Liberals love minorities, homosexuals and women in general, so long as they stay on the Liberal Plantation. If one of the objects of Democrats’ compassion runs away, however, those same "tolerant" folks call out the dogs and sic ‘em on the poor stray, hurling every racial, homophobic, sexist epithet lurking in their caveman brains in order to bring them back to the cotton fields.
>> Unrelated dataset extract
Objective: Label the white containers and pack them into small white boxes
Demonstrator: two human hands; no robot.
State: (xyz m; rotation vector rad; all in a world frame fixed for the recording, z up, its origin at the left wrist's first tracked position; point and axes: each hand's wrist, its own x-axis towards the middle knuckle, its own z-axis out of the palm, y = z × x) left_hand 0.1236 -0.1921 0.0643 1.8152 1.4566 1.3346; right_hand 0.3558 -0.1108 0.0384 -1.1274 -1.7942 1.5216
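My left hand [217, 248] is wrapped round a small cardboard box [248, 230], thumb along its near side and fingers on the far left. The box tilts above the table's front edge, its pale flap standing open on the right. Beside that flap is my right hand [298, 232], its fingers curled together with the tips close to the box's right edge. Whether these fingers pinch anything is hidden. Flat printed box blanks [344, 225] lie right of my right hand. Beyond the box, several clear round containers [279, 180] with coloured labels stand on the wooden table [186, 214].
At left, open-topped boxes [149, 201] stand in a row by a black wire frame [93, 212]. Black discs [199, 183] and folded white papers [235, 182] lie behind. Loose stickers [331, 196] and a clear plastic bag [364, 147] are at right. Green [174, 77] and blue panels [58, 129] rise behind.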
How come when it comes to things like gay marriage, liberals cite that a majority should not determine the rights of a minority. For example, Virginia passed a constitutional amendment banning gay marriage with 57% voting for the ban. The majority said no to gay marriage, yet liberals want to overturn that because it violates the rights of a minority (for what it's worth, I totally agree which is why I am against democracy and for Republic and rule of law, not rule of majority).
However, often times, liberals like to selectively cite polls where the majority support their cause. For example, they often referenced majority support for higher income taxes on the rich, gun control, etc.
Why is it that liberals are so selective in determining when majority opinion is important or not?
Liberals don't have connecting brain waves. Hear that sizzle? It's them shorting out.
Liberals love minorities, homosexuals and women in general, so long as they stay on the Liberal Plantation. If one of the objects of Democrats’ compassion runs away, however, those same "tolerant" folks call out the dogs and sic ‘em on the poor stray, hurling every racial, homophobic, sexist epithet lurking in their caveman brains in order to bring them back to the cotton fields.
You can have your 1% gays and I have 75% that own guns.
Who will win in a majority rule?
1% of gays far outnumber you with 700 million guns.